Security researchers have revealed the discovery of a new multi-platform malware threat called NKAbuse that is using never-before-seen tactics to hijack its victims.
In its report, Kaspersky’s Global Emergency Response Team says that the malware uses NKN technology – a blockchain-powered peer-to-peer network connectivity protocol and ecosystem that gets its name from an abbreviation of ‘New Kind of Network.’
The malware also uses Go, a programming language that has been gaining popularity in the world of malware and cyberattacks.
NKAbuse targeting Linux
Kaspersky suggests that NKAbuse is presently targeting Linux desktops. However, since it can infect MISP and ARM systems, it could potentially pose a threat to IoT devices as well.

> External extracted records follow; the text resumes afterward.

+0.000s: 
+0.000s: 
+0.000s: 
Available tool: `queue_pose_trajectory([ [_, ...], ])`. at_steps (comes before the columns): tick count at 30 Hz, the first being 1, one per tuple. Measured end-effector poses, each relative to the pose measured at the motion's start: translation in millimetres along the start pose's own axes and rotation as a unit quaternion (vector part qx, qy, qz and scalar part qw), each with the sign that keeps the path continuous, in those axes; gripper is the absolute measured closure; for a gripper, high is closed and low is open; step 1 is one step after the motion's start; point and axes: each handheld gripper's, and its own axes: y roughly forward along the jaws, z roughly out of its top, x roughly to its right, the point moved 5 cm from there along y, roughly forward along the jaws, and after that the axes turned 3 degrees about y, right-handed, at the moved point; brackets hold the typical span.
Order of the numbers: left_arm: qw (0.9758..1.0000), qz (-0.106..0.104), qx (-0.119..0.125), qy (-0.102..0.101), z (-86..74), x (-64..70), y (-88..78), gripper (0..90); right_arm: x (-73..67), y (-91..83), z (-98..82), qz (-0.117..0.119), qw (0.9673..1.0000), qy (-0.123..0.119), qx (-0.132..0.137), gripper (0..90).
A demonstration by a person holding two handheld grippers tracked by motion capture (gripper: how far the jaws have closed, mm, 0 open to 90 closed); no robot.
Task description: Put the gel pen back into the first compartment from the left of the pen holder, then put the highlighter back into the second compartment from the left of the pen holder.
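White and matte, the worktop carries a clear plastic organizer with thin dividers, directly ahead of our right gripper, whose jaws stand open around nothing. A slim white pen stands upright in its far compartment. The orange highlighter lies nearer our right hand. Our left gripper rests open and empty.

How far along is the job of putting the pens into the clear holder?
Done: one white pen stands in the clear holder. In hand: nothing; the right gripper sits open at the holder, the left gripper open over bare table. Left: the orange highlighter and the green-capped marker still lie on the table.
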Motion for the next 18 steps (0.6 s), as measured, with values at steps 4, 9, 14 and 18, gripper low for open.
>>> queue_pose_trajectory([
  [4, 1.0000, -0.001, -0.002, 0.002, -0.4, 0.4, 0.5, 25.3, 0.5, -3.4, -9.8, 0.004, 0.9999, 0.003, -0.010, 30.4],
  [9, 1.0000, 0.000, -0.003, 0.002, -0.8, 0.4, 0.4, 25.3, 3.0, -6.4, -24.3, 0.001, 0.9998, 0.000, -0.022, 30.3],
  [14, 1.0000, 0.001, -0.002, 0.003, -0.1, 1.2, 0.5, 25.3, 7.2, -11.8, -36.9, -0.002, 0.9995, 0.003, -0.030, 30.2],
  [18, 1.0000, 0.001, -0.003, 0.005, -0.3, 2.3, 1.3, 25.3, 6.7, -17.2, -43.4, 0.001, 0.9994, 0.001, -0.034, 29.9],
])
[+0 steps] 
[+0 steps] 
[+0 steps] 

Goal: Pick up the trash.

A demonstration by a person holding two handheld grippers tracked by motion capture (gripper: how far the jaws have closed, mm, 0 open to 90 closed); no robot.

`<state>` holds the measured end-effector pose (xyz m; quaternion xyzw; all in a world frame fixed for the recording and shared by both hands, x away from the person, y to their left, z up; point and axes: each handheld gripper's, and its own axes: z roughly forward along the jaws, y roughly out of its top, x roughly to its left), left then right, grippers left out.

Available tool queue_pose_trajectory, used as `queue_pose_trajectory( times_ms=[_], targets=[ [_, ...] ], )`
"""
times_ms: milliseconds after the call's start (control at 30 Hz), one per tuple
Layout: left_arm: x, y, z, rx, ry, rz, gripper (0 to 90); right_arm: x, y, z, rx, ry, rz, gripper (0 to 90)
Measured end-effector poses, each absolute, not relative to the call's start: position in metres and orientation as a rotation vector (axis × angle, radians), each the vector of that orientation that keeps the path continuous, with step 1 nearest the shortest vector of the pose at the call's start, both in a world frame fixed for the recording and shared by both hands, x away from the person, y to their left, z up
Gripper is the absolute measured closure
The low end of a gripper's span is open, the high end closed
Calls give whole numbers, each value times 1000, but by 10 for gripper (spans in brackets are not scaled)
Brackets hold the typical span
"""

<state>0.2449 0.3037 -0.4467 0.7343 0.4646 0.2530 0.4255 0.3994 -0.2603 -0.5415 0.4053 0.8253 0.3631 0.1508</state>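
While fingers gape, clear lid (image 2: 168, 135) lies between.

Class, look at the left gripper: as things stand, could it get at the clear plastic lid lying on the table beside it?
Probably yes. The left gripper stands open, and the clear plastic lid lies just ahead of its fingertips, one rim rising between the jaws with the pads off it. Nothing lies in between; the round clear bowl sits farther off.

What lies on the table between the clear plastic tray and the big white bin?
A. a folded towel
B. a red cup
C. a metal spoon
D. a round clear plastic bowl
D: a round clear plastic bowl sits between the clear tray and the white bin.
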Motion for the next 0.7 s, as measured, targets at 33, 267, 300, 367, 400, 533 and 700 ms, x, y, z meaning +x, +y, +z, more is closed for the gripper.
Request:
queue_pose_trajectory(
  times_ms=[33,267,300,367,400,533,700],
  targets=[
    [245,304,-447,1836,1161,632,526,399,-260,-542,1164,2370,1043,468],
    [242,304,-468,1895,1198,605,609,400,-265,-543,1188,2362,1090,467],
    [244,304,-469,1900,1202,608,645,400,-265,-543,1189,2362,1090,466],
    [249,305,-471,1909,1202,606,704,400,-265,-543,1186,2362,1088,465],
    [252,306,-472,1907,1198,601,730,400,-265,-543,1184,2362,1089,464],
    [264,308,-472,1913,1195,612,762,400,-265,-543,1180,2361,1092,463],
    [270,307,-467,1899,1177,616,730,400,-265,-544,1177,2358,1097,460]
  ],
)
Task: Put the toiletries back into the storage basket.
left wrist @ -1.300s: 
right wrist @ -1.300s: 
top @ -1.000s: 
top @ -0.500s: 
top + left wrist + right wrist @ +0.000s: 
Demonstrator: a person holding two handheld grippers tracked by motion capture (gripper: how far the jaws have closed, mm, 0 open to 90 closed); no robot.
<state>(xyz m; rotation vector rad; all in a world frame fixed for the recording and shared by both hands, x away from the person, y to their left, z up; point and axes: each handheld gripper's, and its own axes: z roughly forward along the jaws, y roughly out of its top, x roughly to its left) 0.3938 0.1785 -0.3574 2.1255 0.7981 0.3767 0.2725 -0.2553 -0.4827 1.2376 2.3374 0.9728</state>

NKAbuse uses NKN’s 60,000 official nodes to carry out flooding attacks and link back to the C2 servers.
NKAbuse contains a large arsenal of DDoS attacks, says Kaspersky, but it also contains multiple features that turn it into a powerful backdoor or a remote access trojan (RAT).
The analysts added: “Its use of blockchain technology ensures both reliability and anonymity, which indicates the potential for this botnet to expand steadily over time, seemingly devoid of an identifiable central controller.”
So far, NKAbuse has been seen infecting devices in Colombia, Mexico, and Vietnam via delivery by an individual who exploits a vulnerability, because it is believed that there is no self-propagation functionality.
The Russian team has also collected evidence that suggests the attack exploits an old vulnerability (CVE-2017-5638) which targeted a financial company.
NKAbuse’s impact on victims can include a variety of complications, including data compromise and/or theft, remote administration and control, persistence and system manipulation, and DDoS attacks.
The use of blockchain technology also suggests that NKAbuse may have the potential to expand over time, revealing the potential of botnet integration. Full details of NKAbuse can be found on Kaspersky’s website.